### PROBLEM TO SOLVE
Line by line, repeat the material below without any deviation.

### GIVEN MATERIAL
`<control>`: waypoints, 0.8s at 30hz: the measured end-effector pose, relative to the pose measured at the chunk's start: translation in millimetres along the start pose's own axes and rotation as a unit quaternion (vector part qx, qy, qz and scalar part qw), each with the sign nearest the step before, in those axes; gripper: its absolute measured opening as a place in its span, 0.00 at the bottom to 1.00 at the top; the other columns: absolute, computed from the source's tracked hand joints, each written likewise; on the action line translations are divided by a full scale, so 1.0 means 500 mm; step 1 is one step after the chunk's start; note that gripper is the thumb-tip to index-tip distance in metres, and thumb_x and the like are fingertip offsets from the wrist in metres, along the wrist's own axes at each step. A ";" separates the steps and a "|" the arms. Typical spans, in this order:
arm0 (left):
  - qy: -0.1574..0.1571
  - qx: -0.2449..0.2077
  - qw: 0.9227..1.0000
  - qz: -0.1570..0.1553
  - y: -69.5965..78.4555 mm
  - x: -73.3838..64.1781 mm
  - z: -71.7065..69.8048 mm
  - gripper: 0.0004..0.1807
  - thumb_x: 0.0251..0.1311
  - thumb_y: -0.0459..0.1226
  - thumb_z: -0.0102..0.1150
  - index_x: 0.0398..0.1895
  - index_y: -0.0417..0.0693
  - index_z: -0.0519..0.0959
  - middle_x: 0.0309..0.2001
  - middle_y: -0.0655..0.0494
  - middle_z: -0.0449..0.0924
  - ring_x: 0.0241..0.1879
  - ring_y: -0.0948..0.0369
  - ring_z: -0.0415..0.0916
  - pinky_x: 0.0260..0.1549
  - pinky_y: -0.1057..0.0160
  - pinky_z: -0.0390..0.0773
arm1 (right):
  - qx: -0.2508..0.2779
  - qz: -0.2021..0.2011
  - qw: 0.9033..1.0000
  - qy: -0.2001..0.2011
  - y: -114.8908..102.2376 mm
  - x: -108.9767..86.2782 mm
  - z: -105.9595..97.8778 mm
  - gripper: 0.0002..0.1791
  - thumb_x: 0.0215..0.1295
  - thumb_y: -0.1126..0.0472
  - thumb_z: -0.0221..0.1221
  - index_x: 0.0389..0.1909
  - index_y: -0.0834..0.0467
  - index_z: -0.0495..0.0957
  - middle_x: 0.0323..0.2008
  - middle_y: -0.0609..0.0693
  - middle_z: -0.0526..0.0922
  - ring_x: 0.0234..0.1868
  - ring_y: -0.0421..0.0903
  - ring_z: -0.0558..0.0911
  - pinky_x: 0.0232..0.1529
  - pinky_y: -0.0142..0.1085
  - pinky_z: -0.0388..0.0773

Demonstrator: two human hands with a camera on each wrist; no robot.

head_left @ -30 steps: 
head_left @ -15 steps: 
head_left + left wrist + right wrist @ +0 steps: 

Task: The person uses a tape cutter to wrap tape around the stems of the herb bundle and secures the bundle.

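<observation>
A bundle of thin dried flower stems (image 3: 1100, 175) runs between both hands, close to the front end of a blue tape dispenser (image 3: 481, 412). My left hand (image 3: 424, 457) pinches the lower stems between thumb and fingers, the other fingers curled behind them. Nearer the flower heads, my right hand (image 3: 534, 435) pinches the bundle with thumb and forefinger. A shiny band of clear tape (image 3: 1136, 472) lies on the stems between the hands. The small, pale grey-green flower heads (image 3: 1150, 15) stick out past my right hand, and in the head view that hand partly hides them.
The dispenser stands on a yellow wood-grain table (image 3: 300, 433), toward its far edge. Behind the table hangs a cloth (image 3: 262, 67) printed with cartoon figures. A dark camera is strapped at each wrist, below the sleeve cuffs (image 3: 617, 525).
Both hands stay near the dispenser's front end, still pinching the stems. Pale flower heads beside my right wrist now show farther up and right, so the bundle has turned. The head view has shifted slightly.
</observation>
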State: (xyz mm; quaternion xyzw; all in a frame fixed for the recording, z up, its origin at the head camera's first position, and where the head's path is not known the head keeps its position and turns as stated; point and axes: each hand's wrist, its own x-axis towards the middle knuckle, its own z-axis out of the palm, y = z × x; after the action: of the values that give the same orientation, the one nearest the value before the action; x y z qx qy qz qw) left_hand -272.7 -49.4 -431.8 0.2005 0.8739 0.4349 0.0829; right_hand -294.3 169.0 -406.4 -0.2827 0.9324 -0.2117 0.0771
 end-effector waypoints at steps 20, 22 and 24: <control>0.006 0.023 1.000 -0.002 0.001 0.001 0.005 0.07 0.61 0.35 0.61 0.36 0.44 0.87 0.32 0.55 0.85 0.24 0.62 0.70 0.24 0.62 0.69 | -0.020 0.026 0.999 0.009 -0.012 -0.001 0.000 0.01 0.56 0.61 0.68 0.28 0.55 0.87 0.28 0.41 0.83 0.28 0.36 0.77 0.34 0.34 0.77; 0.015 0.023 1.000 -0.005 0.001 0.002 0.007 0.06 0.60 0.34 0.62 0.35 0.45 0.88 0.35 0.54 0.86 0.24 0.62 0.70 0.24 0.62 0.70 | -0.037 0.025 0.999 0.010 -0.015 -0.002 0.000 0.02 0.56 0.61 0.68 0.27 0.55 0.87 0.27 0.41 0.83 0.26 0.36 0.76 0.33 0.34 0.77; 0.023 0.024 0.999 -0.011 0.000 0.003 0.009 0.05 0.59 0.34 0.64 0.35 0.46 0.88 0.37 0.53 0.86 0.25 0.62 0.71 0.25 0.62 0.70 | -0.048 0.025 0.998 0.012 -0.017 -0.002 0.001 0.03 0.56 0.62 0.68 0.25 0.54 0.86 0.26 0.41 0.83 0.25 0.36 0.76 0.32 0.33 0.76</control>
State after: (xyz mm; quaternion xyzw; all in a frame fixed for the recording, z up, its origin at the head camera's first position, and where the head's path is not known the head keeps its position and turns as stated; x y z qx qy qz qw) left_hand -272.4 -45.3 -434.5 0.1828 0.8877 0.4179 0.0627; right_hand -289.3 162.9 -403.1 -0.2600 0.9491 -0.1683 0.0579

### RESULT OF THIS EXERCISE
`<control>`: waypoints, 0.8s at 30hz: the measured end-effector pose, relative to the pose measured at the chunk's start: translation in millimetres along the start pose's own axes and rotation as a unit quaternion (vector part qx, qy, qz and scalar part qw), each with the sign nearest the step before, in those axes; gripper: its absolute measured opening as a place in its span, 0.00 at the bottom to 1.00 at the top; the other columns: absolute, computed from the source's tracked hand joints, each written likewise; on the action line translations are divided by a full scale, so 1.0 means 500 mm; step 1 is one step after the chunk's start; note that gripper is the thumb-tip to index-tip distance in metres, and thumb_x and the like are fingertip offsets from the wrist in metres, along the wrist's own axes at each step. A ";" separates the steps and a "|" the arms. Typical spans, in this order:
arm0 (left):
  - qy: -0.1574..0.1571
  - qx: -0.2449..0.2077
  - qw: 0.9227..1.0000
  - qz: -0.1570..0.1553
  - y: -69.5965..78.4555 mm
  - x: -73.3838..64.1781 mm
  - z: -71.7065..69.8048 mm
  - gripper: 0.0004..0.1807
  - thumb_x: 0.0251..0.1311
  - thumb_y: -0.0459..0.1226
  - thumb_z: -0.0102..0.1150
  - index_x: 0.0398..0.1895
  - index_y: -0.0417..0.0693
  - index_z: -0.0519..0.0959
  - middle_x: 0.0309..0.2001
  - middle_y: -0.0655..0.0494
  - middle_z: -0.0449..0.0924
  - ring_x: 0.0241..0.1879
  - ring_y: -0.0948..0.0369
  - ring_z: -0.0415..0.0916
  - pinky_x: 0.0260..0.1549
  - pinky_y: -0.1057..0.0160
  - pinky_z: -0.0390..0.0773
arm1 (right):
  - qx: -0.2508..0.2779
  - qz: -0.2021..0.2011
  - qw: 0.9033..1.0000
  - qy: -0.2001..0.2011
  - y: -114.8908..102.2376 mm
  - x: -108.9767..86.2782 mm
  - z: -105.9595..97.8778 mm
  - gripper: 0.0002..0.1791
  - thumb_x: 0.0215..0.1295
  - thumb_y: -0.1126..0.0472
  - thumb_z: -0.0221..0.1221
  - index_x: 0.0389..0.1909
  - index_y: -0.0834..0.0467
  - index_z: -0.0495..0.0957
  - middle_x: 0.0323..0.2008
  - middle_y: -0.0609..0.0693
  - middle_z: -0.0526..0.0922
  - ring_x: 0.0234..0.1868
  - ring_y: -0.0421..0.0903
  - ring_z: -0.0558..0.0911
  - pinky_x: 0.0232..0.1529
  - pinky_y: -0.0142..0.1085
  - pinky_z: -0.0388..0.0773

Demonstrator: two human hands with a camera on each wrist; no robot.

head_left @ -30 steps: 
head_left @ -15 steps: 
head_left + left wrist + right wrist @ +0 steps: 

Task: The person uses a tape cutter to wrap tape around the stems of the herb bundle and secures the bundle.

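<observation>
A bundle of thin dried flower stems (image 3: 1100, 175) runs between both hands, close to the front end of a blue tape dispenser (image 3: 481, 412). My left hand (image 3: 424, 457) pinches the lower stems between thumb and fingers, the other fingers curled behind them. Nearer the flower heads, my right hand (image 3: 534, 435) pinches the bundle with thumb and forefinger. A shiny band of clear tape (image 3: 1136, 472) lies on the stems between the hands. The small, pale grey-green flower heads (image 3: 1150, 15) stick out past my right hand, and in the head view that hand partly hides them.
The dispenser stands on a yellow wood-grain table (image 3: 300, 433), toward its far edge. Behind the table hangs a cloth (image 3: 262, 67) printed with cartoon figures. A dark camera is strapped at each wrist, below the sleeve cuffs (image 3: 617, 525).
Both hands stay near the dispenser's front end, still pinching the stems. Pale flower heads beside my right wrist now show farther up and right, so the bundle has turned. The head view has shifted slightly.
</observation>
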State: (xyz mm; quaternion xyzw; all in a frame fixed for the recording, z up, its origin at the head camera's first position, and where the head's path is not known the head keeps its position and turns as stated; point and axes: each hand's wrist, its own x-axis towards the middle knuckle, its own z-axis out of the palm, y = z × x; after the action: of the values that give the same orientation, the one nearest the value before the action; x y z qx qy qz qw) left_hand -272.7 -49.4 -431.8 0.2005 0.8739 0.4349 0.0829; right_hand -294.3 169.0 -406.4 -0.2827 0.9324 -0.2117 0.0771
 end-effector waypoints at steps 20, 22 and 24: <control>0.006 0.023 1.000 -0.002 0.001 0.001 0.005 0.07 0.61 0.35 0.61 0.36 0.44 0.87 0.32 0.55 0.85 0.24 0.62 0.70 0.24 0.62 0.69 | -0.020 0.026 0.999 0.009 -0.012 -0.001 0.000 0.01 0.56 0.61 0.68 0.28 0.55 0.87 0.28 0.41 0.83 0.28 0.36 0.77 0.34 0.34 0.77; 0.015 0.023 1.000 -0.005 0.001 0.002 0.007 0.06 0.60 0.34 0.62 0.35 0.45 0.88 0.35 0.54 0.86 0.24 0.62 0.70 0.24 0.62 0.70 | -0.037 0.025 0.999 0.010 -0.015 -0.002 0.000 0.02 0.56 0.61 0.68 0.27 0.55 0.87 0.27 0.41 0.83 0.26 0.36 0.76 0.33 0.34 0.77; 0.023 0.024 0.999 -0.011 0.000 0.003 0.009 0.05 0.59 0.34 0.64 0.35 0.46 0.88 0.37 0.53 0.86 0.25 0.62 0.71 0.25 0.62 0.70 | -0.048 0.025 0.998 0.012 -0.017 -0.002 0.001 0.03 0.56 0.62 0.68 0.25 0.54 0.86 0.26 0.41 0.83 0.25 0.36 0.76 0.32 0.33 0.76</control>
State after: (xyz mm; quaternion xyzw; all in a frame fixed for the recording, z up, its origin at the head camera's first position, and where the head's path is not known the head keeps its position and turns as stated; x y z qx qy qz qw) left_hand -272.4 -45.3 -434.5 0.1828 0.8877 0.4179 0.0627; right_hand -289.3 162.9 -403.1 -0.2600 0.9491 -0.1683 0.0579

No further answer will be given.